Todos estão sob o cetro da urgência permanente. Das crianças se exige maturidade, não podem viver no mundo imaginário – não seria este um dos motivos que têm levado alguns adultos a abusarem das crianças, inclusive sexualmente? Aos adolescentes é imposta a ideia de que não podem “perder tempo com bobagens” – amizade, sono, namoro, etc. Àqueles que têm o privilégio de estarem empregados, são entregues uma parafernália de aparelhos eletrônicos, para estarem “a postos” quando o chefe chamar. E, aos idosos é negado o desfrute da aposentadoria, porque muitos precisam continuar trabalhando para sustentar os filhos e os netos.
            Tememos a inatividade, porque não sabemos gozá-la; exorcizamo-la com ocupações, sem perceber que ela é necessária para sermos criativos. A inatividade é tida como sem finalidade. Inativos, nos sentimos culpados. Mas, e se o objetivo for para pensar novas maneiras de ser? Qual o tempo disponível para questionar? Quando refletiremos a respeito da vida, e do que estamos fazendo com ela?
            Na composição “Testamento”, Vinicius de Moraes (1913-1980) coloca em poesia este pensamento: “Você que não para pra pensar/Que o tempo é curto e não para de passar/Você vai ver um dia, que remorso!/Você que não gosta de gostar/Pra não sofrer, não sorrir e não chorar/Você vai ver um dia/Em que fria você vai entrar!”
            Não nos incomoda a “fria” na qual estamos nos metendo?
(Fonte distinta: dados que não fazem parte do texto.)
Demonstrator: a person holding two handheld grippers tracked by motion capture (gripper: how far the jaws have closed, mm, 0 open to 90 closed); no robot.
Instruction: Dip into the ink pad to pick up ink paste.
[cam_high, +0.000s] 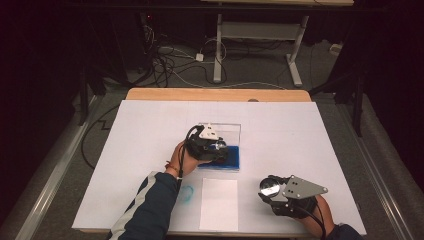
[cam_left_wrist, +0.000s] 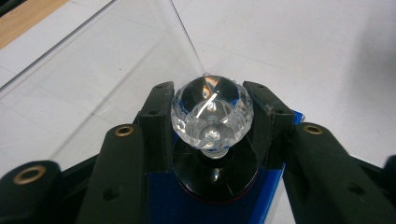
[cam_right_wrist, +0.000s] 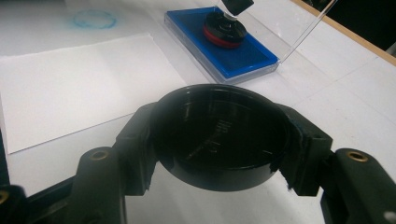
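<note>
One stamp (cam_left_wrist: 212, 114) on the blue pad in the clear case (cam_high: 231, 131), left fingers (cam_left_wrist: 159, 116) clamped on its knob, right fingers (cam_right_wrist: 135, 140) clamped on a black cap (cam_right_wrist: 219, 135)

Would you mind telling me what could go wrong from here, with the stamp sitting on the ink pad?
1. The left gripper holds the stamp only by its faceted clear knob; that slick, rounded surface might slip or twist when lifted.
2. The blue ink pad sits in a light case with an upright clear lid; the gripper may knock the lid or drag the case.
3. A blue ring already marks the table beside the white paper, so the next print might miss too.
</note>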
Por quê? Porque estamos acostumados a considerar a cabeça como único instrumento de entender o mundo, isto é, a inatividade é racionalmente entendida como ócio, vício, vadiagem, mendicância, preguiça e porque somos capazes de negá-los, por isso criamos “negócios” – negamos o ócio. Numa época de exaltação ao raciocínio lógico, qual o lugar das entranhas de onde procede a sabedoria para gozar a existência?
O filósofo Adauto Novaes nos propõe, via internet, um momento de reflexão do lugar da inatividade na transformação pela qual o mundo precisa passar. Vale conferir: http://www.elogioapreguica.com.br/. Lá encontramos: “São os ociosos que mudam o mundo porque os outros não têm tempo algum”, Albert Camus (1913-1960).
Preferimos a imobilidade emocional - “não gostar de gostar, não sorrir e não chorar”, sem percebermos que nos tornamos mau humorados e rabugentos.
Será que Vinicius está equivocado, ao nos propor: “Como é bom parar/Ver um sol se pôr/Ou ver um sol raiar/E desligar, e desligar”?